Agacement qui vire à la colère. Vous saviez que la colère, c’est l’émotion qui sert à poser les limites? Je me sens insultée, agressée par cette dernière remarque. Le relais? Le relais de quoi? On me dresse le portrait d’une femme incomplète, assistée, que je n’ai pas envie de laisser passer. Alors la lutte commence. Intérieure, pour ma plus grande honte. Est-ce le bon moment? Le bon endroit? Est-ce que ça en vaut la peine? Est-ce que ma réaction va changer quelque chose? Et pendant ce temps là, la discussion s’enlise dans une boue dont nous n’arrivons plus à nous extirper.
– Et puis un jour elle deviendra mère à son tour et le cycle recommencera, c’est sans fin.
Sans fin que les filles auront besoin d’être protégées par des hommes débrouillards et forts. Sans eux, elles ne pourraient pas devenir femme ? Sans eux, elles ne pourraient pas devenir mère. Est-ce que l’on ne confond pas un peu les deux ?

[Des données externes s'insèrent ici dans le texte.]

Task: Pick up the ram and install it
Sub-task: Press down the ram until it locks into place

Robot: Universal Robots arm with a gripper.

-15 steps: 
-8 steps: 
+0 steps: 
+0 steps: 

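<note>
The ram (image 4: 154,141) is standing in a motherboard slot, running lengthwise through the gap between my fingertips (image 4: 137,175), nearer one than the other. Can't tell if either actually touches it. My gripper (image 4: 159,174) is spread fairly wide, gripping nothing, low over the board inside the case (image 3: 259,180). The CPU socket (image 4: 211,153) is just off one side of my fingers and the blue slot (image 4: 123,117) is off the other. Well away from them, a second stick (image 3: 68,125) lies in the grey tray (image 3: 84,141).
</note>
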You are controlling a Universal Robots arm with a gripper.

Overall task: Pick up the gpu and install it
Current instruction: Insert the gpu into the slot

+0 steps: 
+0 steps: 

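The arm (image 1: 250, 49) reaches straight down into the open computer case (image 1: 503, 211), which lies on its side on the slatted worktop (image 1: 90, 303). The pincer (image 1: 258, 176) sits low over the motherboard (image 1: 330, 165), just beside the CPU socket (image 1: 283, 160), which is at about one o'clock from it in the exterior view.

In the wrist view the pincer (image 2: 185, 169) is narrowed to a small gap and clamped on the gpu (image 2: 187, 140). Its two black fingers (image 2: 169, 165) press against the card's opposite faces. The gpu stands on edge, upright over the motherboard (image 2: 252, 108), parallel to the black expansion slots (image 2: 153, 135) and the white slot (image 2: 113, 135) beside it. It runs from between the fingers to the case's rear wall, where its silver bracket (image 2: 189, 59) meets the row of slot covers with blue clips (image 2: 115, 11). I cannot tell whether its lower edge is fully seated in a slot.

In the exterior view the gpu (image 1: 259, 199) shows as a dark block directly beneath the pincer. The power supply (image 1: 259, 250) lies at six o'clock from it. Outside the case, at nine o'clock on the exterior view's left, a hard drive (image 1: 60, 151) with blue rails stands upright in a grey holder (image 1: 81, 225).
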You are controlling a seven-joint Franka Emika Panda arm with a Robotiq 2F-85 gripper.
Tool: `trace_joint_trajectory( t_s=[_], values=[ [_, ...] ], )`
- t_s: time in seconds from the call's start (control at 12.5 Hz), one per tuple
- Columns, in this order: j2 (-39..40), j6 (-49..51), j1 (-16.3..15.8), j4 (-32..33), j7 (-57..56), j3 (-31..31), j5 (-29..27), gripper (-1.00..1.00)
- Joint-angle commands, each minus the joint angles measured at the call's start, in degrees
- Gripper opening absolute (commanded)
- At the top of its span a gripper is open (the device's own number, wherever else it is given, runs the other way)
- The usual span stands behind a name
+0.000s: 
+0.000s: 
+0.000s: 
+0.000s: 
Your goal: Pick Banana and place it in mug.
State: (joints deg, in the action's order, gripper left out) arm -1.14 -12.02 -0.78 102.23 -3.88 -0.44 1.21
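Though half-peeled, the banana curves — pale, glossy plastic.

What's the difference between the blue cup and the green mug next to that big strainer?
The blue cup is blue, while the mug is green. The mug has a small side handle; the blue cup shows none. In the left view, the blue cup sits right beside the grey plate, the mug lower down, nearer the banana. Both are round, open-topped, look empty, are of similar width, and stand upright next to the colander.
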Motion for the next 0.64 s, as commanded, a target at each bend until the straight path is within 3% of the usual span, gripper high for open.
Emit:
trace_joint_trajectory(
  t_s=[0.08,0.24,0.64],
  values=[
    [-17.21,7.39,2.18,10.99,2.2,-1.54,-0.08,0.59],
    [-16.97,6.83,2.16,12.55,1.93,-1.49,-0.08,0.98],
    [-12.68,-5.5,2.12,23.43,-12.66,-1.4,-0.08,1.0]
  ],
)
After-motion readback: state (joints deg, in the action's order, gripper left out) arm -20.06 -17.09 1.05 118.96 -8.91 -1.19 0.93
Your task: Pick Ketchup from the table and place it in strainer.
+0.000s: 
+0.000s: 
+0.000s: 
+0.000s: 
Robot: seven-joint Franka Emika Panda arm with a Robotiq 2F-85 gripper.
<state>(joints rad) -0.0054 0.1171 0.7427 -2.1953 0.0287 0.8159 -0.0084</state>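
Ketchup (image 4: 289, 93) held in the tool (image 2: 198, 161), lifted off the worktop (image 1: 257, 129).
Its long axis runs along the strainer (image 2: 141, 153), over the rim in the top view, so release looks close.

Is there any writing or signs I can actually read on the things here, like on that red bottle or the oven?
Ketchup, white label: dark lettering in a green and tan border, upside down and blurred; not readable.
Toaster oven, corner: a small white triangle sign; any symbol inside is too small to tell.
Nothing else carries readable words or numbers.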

Je lui ai offert un lapin bleu. En espérant que cette petite transgression l’autorise à être simplement et pleinement elle-même.
Juste être
Ce jour là, j’avais décidé de ne rien faire. Je me suis levée et laissée guidée vers ma table à dessin. Enfin, techniquement, c’était mon bureau, mais ce matin là c’était devenue ma table à dessin. J’étais animée d’une mission soudaine. Une impression fugitive me venant d’un rêve que j’avais dû faire dans la nuit. Un reste embrumé, encore accroché à moi par je ne sais quel bout de mon pyjama. Alors je ne me suis pas habillée. Histoire de pas le laisser s’échapper. Je me suis installée sur le fauteuil et j’ai sorti carnet, crayons et palette de couleurs. La matière première à la mise au réel de ce fragment de rêve. Et ce sont d’abord les couleurs qui se sont imposées. Puis, rapidement, une image est venue se superposer. Une femme, sublime, parée de bijoux somptueux. Cléopatre, période Elisabeth Taylor. Dans un flash, j’ai reconnu une photo aperçue dans Vogue, un modèle auquel me raccrocher. Débute alors une danse étrange entre le modèle et le papier. Mon corps tout entier est engagé. Une danse hypnotique qui me fait oublier le temps et l’espace. A chaque respiration, la déesse se révèle un peu plus sur le papier aquarelle. Comme l’aurait fait une photo argentique, sortie du négatif de la pellicule. Absorbée par la réalisation de ma création, je plonge et perds pied dans les mélanges de couleurs. A la recherche de celle qui saura retranscrire cette sensation éphémère qui se fait de plus en plus lointaine. Je suis toute entière à ma tache et pourtant, je n’ai pas l’impression de produire quelque chose, mais plutôt de me laisser glisser dans un monde parallèle. Un monde dans lequel ma création finale n’est qu’une partie infime de ce que je vis. Car ce qui m’anime c’est d’être, au présent, comme jamais auparavant. Je m’incarne pour ne plus rien faire d’autre que d’être et cela rempli tout l’espace.